The McMichael’s latest exhibition, Uninvited: Canadian Women Artists in the Modern Moment, is set to open on Sept. 9. Featuring more than 200 pieces of art by women painters, photographers, sculptors, architects and filmmakers, it’s described as “a monument to the talent of Canadian women artists in the interwar period.”
“What we’ve pulled together here is thunderous,” Milroy shares. “The catalogue has 40 essays in it. There are artists from all across Canada, including settlers and Indigenous women, and immigrants making careers in Canada in that 1920–45 period. That’s the period of Canadian art that’s dominated by the Group of Seven and landscape painting. This exhibition is a massive correction, showing the dark side of the moon.”
“We’re trying to rebalance the narrative that the McMichael can tell about what Canada is and where it comes from”
Milroy is also hoping it’s an exhibition that will prompt people to reach out and connect with the museum about pieces held in families that could eventually find a home at the McMichael. “We have 6,000 works in our collection,” she explains. “By museum standards, it’s small. It’s good but focused. Everything we bring in gets used. We really put our conscience on display. We rotate regularly. We lend liberally to colleagues, so nothing is wasted.”

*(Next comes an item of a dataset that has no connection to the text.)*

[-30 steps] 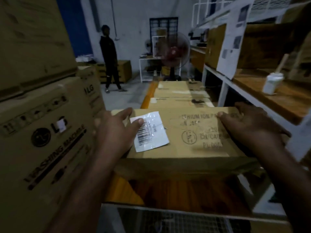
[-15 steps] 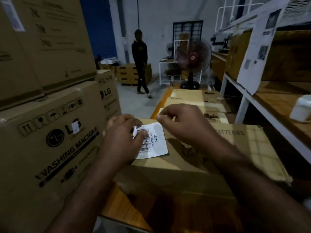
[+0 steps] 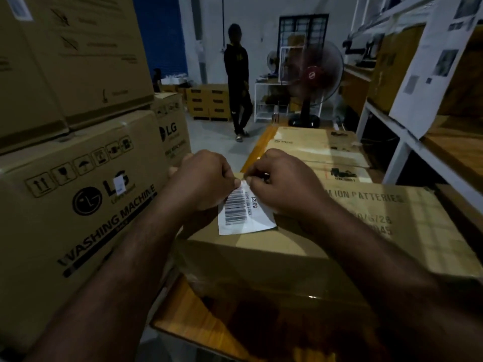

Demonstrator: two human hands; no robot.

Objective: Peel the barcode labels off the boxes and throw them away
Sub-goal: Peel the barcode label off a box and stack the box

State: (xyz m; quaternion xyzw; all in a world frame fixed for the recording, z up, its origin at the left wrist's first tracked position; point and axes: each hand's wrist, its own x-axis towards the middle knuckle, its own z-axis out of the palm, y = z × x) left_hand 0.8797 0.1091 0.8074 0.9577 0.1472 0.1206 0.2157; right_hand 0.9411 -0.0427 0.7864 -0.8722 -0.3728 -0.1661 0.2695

The exhibition is set to be next in a number of successes in Milroy’s life. In 2020, for her role in promoting Canadian art and artists, she was made a Member of the Order of Canada. She describes getting the call a “total shock,” not just because it’s unusual for someone in her profession to get the award, but also because it spoke to the legacy of her father, John Nichol. As a Liberal politician and senator who served in the Second World War, Milroy saw the award connecting to the passion he had for his country. “He loved B.C., and he really loved his country,” she says. “I feel I get that part from my father, and the art part from my mum.”
But for all the successes that Milroy has experienced, her defining moment to date was the opening of the U.K.’s first exhibition dedicated to Canadian artist Emily Carr at London’s Dulwich Picture Gallery. “That show in London included historic work from the collections of the British Museum, National Museum of Scotland, Pitt Rivers Museum and other leading U.K. museums, as well as Carr’s paintings,” Milroy says. “There was an incredible sense of place. [Emily Carr’s] career reset the parameters of what women’s lives could be and the creative freedoms they could embrace.”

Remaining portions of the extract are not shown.